Mailroom Fund
Mailroom Fund is a company.
Financial History
Leadership Team
Key people at Mailroom Fund.
Frequently Asked Questions
Who founded Mailroom Fund?
Mailroom Fund was founded by Paul Bricault (Founder).
Mailroom Fund is a company.
Key people at Mailroom Fund.
Mailroom Fund was founded by Paul Bricault (Founder).
Key people at Mailroom Fund.
Mailroom Fund was founded by Paul Bricault (Founder).
The Mailroom Fund was an early-stage venture capital firm based in Southern California, focused on internet consumer startups.
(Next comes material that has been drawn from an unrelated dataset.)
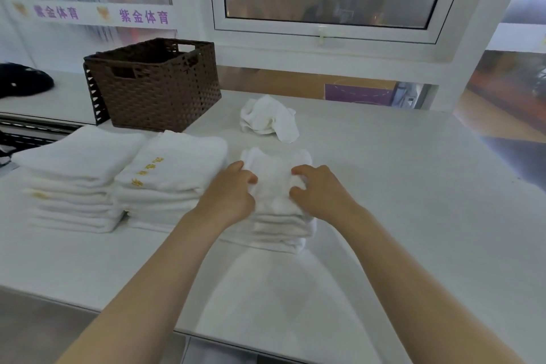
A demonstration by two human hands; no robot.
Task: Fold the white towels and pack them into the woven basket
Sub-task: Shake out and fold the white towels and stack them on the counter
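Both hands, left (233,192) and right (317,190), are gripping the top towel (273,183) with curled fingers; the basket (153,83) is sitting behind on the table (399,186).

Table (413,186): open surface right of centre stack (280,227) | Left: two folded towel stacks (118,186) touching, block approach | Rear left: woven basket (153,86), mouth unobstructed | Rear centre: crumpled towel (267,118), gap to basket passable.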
Sponsored by prominent players including Accel Partners, Venrock, William Morris Agency (WMA), and AT&T, it launched in March 2008 under founder Paul Bricault with a mission to discover and fund high-impact, innovative early-stage companies.[1][2][3] Its investment philosophy emphasized quick deal-making in the consumer internet space, completing just three investments—Sometrics, Cocodot, and AdventureLink—before closing to new deals around 2010-2011.[2] The fund contributed modestly to the LA startup ecosystem by bridging entertainment (via WMA) and tech investors, though its short lifespan limited broader impact.[2][3]
Founded in March 2008 by Paul Bricault, the Mailroom Fund drew its name from the famed "mailroom" at William Morris Agency, where aspiring agents started—a nod to Bricault's entertainment industry roots.[2][3] Backed by VC heavyweights Accel Partners and Venrock, WMA, and AT&T, it aimed to leverage Hollywood's network for tech investments.[2][3] Early team members like Dustin Rosen, who worked there focusing on consumer internet deals, gained hands-on experience before spinning out to roles at firms like Wonder Ventures.[3] The fund's evolution was brief: after three deals, challenges including WMA's 2009 merger into William Morris Endeavor and Bricault's personal illness halted new investments, leading to its closure by late 2010.[2] Bricault then joined Greycroft Partners as a venture partner in its LA office.[2]
The Mailroom Fund rode the 2008-2010 wave of consumer internet and social media startups, capitalizing on LA's shift from entertainment to "Silicon Beach" amid mobile and social booms.[2][3] Timing was key: post-2008 financial crisis, quick micro-funds like this filled gaps for seed deals when larger VCs hesitated, while WMA's involvement tapped media-tech convergence (e.g., social platforms blending content and user-generated media).[2] Market forces favoring it included AT&T's interest in digital services and VCs scouting non-SF opportunities. Though short-lived, it influenced LA's ecosystem by training investors like Rosen, who later founded Wonder Ventures, and proving corporate-entertainment hybrids could spot winners early.[2][3]
Closed since 2011, the Mailroom Fund lives on through its portfolio support and alumni driving LA VC, like Bricault at Greycroft and Rosen at Wonder Ventures. No revival appears likely given its syndication model and external disruptions. Future trends like AI-media fusion could echo its entertainment-tech blend, potentially inspiring similar hybrid funds, but its legacy endures in Southern California's operator-turned-investor pipeline—bridging Hollywood's dealmaking grit with startup hustle.[2][3]